**PROBLEM TO SOLVE**
Copy each line below holding "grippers".

(Extracted records)
········

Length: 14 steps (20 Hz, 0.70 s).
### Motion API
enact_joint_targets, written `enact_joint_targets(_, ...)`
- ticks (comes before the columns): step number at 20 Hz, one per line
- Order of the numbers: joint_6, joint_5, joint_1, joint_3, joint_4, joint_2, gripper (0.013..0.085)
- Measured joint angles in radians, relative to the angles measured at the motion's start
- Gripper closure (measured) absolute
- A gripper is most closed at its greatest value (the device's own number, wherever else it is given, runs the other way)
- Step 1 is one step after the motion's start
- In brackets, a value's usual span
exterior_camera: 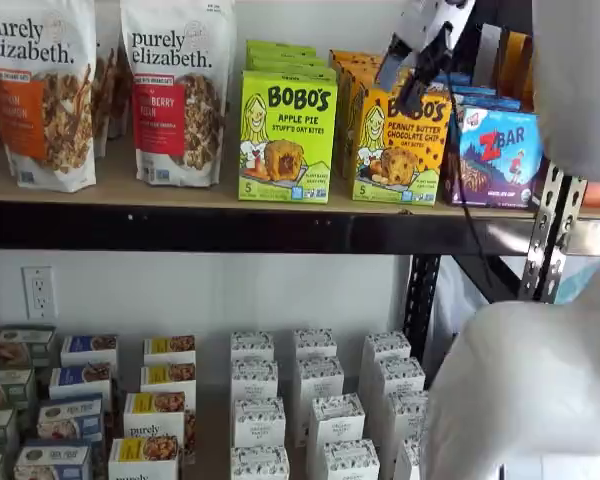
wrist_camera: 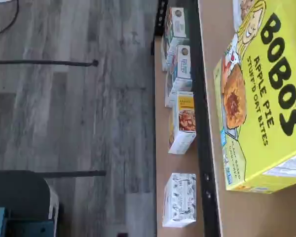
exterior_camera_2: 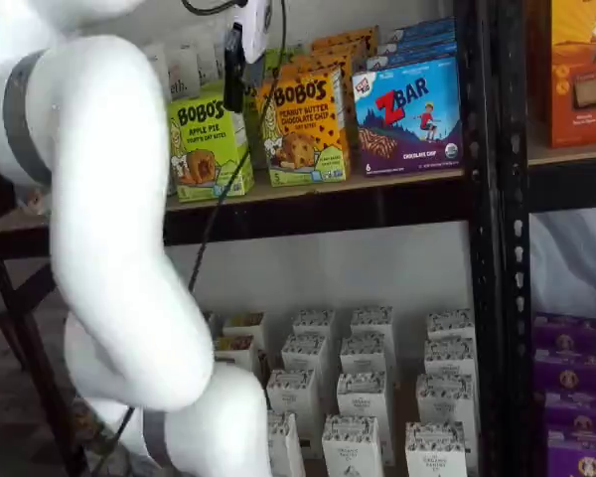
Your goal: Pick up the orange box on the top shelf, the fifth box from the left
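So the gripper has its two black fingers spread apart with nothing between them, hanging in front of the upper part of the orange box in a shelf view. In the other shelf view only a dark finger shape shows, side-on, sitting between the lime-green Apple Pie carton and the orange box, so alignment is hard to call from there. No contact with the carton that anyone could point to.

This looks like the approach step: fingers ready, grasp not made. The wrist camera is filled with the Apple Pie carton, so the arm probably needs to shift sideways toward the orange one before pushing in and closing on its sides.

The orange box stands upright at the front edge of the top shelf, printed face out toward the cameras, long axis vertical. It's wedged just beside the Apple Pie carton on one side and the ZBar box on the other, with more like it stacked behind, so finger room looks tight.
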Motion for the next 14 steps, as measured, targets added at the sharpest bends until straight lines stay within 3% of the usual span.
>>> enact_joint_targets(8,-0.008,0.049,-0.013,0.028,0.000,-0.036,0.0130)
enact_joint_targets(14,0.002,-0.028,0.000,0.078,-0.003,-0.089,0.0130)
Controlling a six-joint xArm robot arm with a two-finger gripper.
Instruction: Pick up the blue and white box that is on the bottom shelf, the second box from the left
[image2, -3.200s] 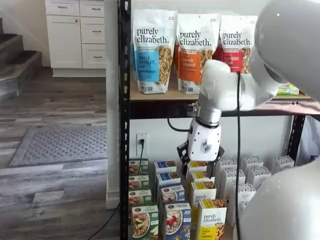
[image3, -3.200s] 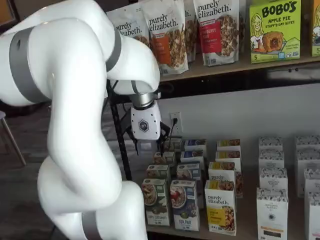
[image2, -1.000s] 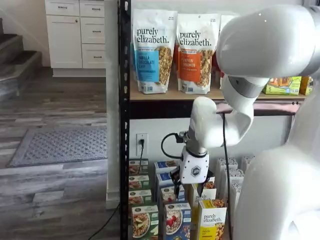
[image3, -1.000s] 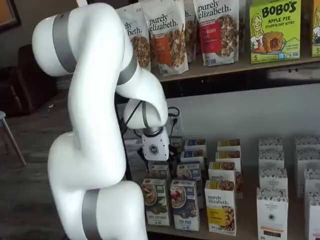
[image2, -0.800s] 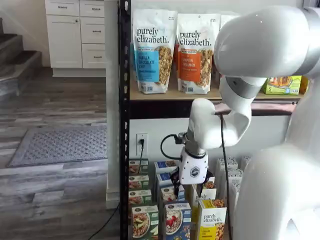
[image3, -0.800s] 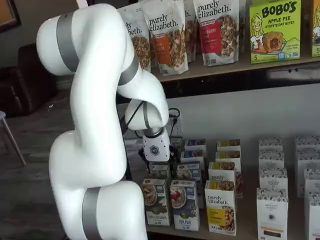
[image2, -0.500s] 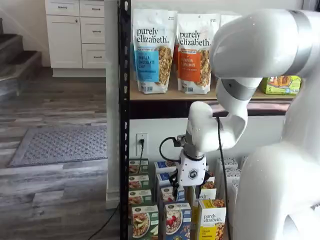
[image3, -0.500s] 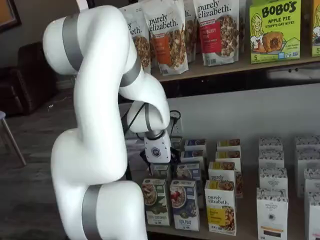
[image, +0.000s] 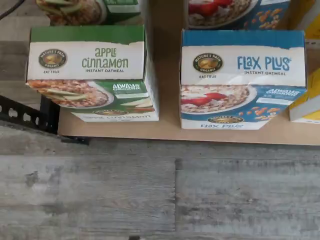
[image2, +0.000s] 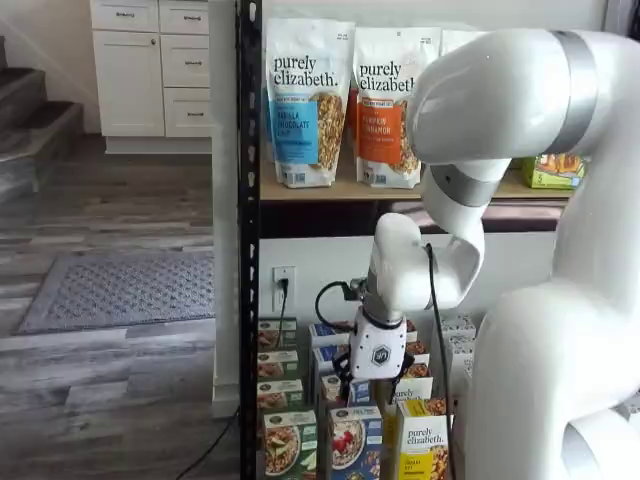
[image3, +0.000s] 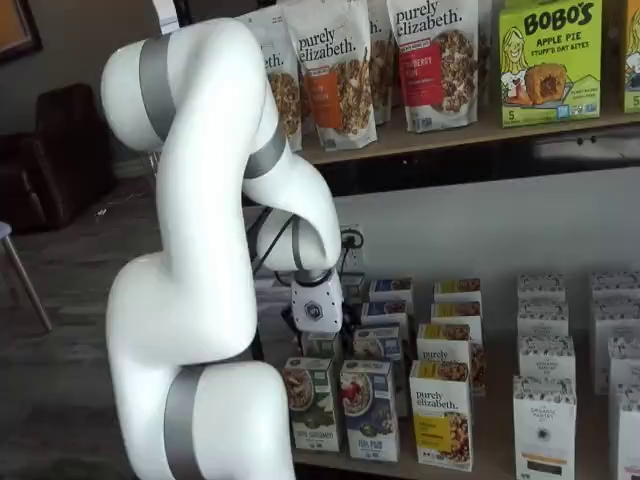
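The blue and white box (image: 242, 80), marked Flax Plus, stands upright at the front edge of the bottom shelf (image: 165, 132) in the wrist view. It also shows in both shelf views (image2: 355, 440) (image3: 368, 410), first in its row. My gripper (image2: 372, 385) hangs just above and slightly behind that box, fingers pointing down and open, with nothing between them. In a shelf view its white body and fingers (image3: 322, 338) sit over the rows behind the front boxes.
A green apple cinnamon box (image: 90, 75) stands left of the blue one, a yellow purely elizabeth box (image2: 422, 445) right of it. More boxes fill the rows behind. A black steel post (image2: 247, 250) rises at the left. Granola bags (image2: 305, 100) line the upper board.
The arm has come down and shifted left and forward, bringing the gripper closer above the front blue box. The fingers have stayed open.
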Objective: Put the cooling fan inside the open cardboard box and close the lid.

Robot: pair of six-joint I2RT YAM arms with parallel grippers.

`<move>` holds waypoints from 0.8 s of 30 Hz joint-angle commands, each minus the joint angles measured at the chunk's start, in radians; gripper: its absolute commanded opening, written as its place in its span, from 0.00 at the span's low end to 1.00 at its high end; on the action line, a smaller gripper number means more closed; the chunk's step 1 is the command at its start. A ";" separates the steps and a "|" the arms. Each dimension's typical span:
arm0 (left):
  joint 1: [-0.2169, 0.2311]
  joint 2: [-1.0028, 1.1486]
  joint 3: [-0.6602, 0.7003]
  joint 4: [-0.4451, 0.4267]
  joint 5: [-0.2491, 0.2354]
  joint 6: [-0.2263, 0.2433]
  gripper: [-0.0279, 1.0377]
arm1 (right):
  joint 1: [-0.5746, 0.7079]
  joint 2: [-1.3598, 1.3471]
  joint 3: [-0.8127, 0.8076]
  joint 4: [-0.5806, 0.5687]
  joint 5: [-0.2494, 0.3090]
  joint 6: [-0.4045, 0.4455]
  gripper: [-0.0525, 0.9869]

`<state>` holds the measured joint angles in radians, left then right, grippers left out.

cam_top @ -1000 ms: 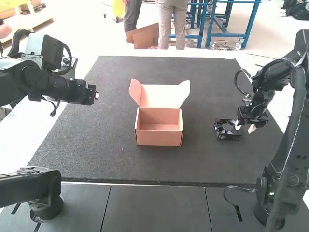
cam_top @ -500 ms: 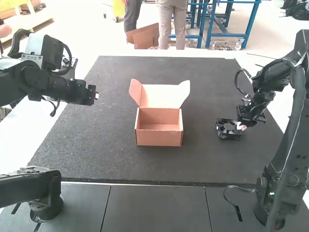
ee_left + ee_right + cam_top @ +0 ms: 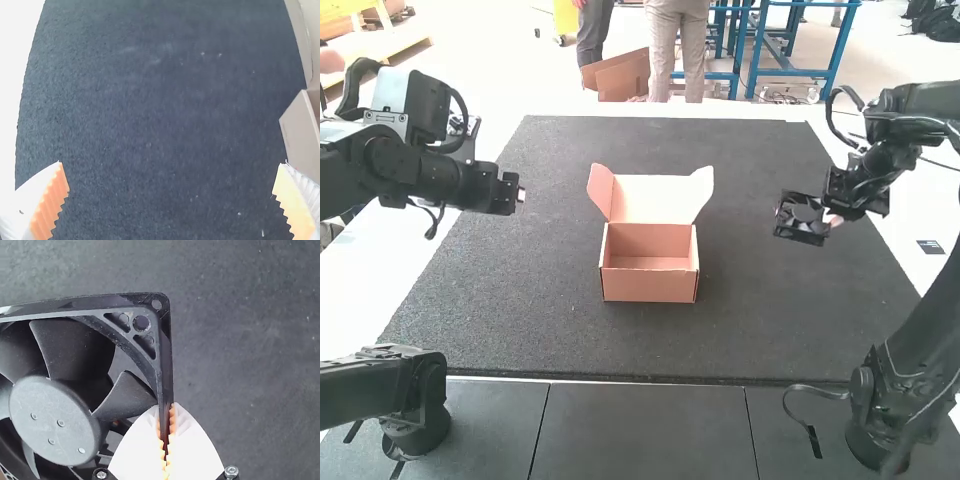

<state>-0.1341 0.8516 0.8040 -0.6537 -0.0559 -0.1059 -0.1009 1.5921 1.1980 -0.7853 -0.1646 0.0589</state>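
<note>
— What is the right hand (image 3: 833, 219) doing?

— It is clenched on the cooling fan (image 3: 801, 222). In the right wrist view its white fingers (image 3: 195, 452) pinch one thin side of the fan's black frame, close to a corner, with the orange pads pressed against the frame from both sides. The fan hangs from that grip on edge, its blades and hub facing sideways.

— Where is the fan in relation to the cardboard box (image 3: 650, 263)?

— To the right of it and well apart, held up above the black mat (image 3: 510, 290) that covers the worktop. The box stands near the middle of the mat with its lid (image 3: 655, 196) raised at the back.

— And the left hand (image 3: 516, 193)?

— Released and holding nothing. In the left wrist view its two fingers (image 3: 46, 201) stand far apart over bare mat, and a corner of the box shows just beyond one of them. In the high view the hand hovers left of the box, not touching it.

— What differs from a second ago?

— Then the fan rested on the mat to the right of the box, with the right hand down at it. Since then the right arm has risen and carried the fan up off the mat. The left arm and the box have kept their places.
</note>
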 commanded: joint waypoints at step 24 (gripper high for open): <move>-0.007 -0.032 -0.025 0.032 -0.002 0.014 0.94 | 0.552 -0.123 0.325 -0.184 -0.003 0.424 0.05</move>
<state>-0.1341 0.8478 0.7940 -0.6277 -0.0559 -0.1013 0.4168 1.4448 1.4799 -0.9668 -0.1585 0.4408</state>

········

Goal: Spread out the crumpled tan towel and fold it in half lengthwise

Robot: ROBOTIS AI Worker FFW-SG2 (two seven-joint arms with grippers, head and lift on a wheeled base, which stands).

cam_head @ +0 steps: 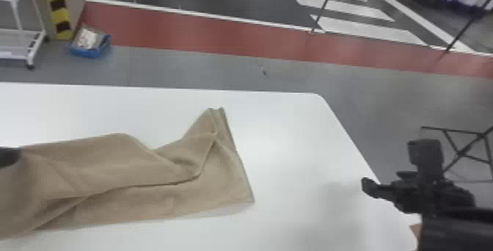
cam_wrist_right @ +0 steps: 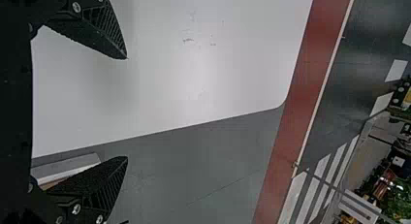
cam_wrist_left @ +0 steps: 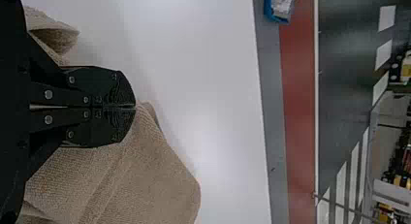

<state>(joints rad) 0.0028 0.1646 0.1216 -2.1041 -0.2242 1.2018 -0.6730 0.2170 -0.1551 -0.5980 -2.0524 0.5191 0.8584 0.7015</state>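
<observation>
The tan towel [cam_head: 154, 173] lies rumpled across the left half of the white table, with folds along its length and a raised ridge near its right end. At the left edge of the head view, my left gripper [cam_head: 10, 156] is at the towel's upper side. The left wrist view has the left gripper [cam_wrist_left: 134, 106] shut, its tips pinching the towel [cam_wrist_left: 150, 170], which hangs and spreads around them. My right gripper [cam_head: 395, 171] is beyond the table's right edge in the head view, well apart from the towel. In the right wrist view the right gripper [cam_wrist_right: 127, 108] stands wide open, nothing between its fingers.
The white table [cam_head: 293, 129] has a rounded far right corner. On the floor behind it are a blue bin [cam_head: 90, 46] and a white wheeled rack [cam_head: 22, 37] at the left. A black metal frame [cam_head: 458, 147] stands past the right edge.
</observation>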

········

**RESULT BELOW**
Robot: pair of six-joint I2RT YAM arms with parallel grippers.
`<state>` holds the measured joint angles in radians, left then right, grippers left out.
Robot: ROBOTIS AI Worker FFW-SG2 (two seven-joint arms with grippers, head and lift on a wheeled base, which stands).

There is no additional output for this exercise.